# Module 2 Notebook 0: Loading the Data

In this notebook, we'll focus specifically loading the data from the parquet files in storage, verifying the contents and storing it as Spark tables so that we can easily refer to it on all the future notebooks.

### Setup

To get set up, do these tasks first: 

- Upload the ecommerce-* files to storage accessible to your Spark cluster
- Regardless of how you get the files into your storage, you will have to replace the paths I use in the code below with the paths that make sense for your environment as well as the right authentication method.
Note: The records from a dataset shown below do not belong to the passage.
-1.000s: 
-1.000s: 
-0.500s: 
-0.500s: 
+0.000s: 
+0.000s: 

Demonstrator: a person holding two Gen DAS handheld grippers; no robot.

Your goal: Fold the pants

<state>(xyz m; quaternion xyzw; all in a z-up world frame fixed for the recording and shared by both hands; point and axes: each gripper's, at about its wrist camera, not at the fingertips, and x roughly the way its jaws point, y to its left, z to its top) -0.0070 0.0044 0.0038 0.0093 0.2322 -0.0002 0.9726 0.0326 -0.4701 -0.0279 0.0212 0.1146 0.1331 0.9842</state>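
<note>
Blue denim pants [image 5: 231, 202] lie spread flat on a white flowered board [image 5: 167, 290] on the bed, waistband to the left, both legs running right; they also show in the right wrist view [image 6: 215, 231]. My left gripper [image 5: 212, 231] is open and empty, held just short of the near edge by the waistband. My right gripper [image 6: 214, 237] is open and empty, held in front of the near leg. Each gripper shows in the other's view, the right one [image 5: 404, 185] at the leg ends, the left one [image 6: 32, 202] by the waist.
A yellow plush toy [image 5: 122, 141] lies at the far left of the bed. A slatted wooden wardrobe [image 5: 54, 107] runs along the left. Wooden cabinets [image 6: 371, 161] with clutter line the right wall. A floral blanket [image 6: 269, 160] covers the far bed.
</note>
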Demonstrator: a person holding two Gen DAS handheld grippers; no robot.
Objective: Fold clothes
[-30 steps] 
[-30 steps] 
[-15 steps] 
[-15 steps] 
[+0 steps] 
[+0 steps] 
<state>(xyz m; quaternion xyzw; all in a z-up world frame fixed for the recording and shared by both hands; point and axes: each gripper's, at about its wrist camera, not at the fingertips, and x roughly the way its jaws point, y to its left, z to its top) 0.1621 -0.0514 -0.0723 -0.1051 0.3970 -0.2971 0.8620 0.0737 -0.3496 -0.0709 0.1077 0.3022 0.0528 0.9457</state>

The ones I use are for accessing storage in the Databricks workspace that I have access to.

- First, define the paths of the files we are reading.
- Replace with what is appropriate with your environment.

In [6]:
# Define paths for each file in the Workspace storage
customers_path = "data/ecommerce_customers.parquet"
products_path = "data/ecommerce_products.parquet"
interactions_path = "data/ecommerce_interactions.parquet"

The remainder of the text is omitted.